=== Begin Enclosure ===

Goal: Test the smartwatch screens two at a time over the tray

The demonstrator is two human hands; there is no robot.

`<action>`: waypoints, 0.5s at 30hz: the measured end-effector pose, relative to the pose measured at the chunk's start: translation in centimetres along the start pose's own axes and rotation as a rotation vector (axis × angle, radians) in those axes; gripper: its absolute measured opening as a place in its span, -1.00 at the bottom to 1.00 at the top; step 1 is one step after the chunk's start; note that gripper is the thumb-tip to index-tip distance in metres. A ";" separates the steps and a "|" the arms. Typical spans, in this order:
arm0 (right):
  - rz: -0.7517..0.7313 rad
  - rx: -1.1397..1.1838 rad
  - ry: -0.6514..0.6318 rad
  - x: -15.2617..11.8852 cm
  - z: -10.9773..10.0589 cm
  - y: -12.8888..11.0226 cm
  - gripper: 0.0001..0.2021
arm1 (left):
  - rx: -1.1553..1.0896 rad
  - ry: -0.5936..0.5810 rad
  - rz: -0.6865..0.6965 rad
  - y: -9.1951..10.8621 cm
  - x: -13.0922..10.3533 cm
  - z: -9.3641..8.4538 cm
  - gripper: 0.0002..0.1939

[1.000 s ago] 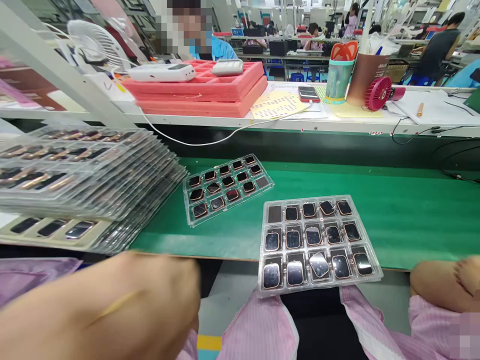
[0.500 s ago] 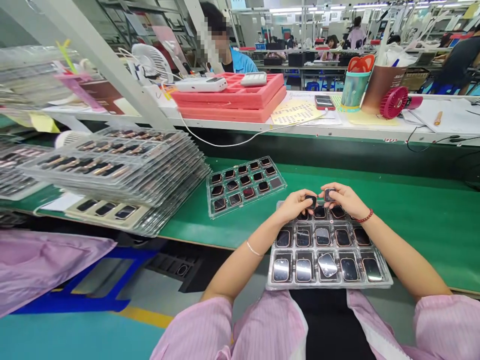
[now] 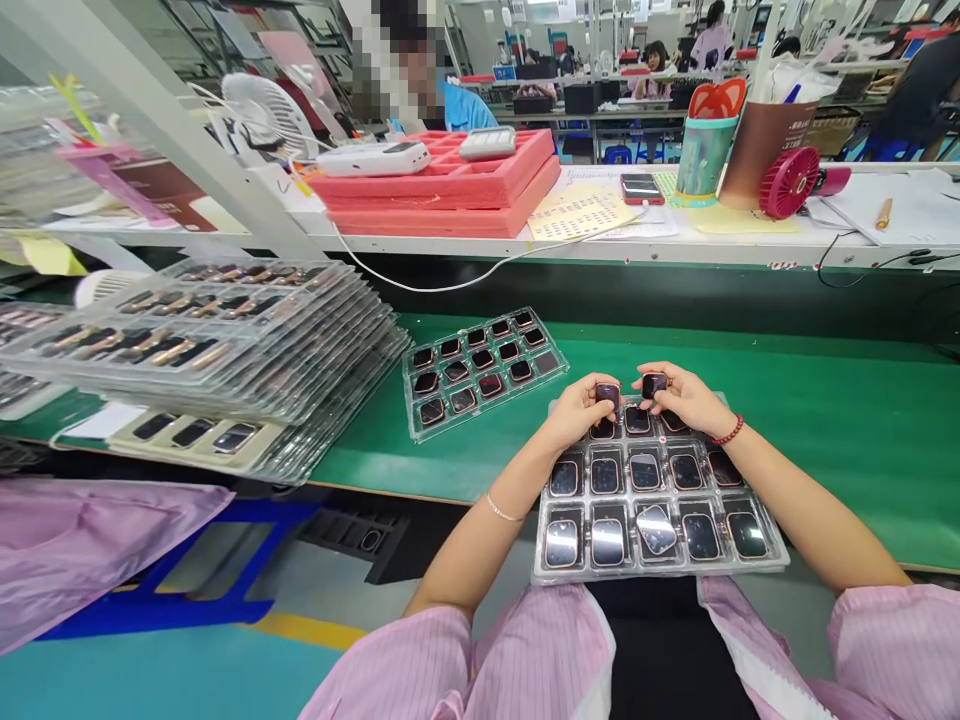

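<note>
My left hand [image 3: 581, 410] pinches a smartwatch case [image 3: 607, 396] with a dark screen, above the back row of a clear plastic tray. A second smartwatch case [image 3: 655, 384] is held between the thumb and fingers of my right hand [image 3: 684, 396], a little to the right. The clear tray [image 3: 660, 574] lies at the table's front edge by my lap, with rows of watch cases in its pockets. One watch case [image 3: 656, 530] in the front row sits skewed in its pocket. My hands partly hide the back row.
Another clear tray of watch cases [image 3: 487, 398] lies to the left on the green table [image 3: 847, 440]. Further left, a tall stack of filled trays [image 3: 322, 350] leans. The shelf behind holds red foam trays [image 3: 442, 215], a phone [image 3: 642, 188], a cup [image 3: 705, 165] and a small fan [image 3: 790, 183]. A person sits opposite.
Both watch cases have turned in my fingers, so more of their dark faces shows. My left hand has shifted slightly left. The whole view has swung a little.
</note>
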State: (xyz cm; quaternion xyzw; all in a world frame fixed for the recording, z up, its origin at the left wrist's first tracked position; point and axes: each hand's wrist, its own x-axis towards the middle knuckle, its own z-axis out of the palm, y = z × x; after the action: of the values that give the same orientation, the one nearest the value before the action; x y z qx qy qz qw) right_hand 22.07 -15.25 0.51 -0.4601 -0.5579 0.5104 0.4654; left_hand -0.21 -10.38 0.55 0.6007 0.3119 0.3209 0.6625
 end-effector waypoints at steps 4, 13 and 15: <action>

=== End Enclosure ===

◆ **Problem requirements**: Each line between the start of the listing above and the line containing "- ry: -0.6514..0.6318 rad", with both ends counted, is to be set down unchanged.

◆ **Solution for this problem**:
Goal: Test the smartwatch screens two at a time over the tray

The demonstrator is two human hands; there is no robot.

`<action>`: waypoints, 0.5s at 30hz: the measured end-effector pose, relative to the pose measured at the chunk's start: translation in centimetres along the start pose's own axes and rotation as a rotation vector (axis × angle, radians) in those axes; gripper: its absolute measured opening as a place in its span, -1.00 at the bottom to 1.00 at the top; step 1 is one step after the chunk's start; note that gripper is the thumb-tip to index-tip distance in metres. A ";" separates the steps and a "|" the arms. Typical spans, in this order:
arm0 (right):
  - rz: -0.7517..0.7313 rad
  - rx: -1.1397..1.1838 rad
  - ry: -0.6514..0.6318 rad

With that, the exercise is complete.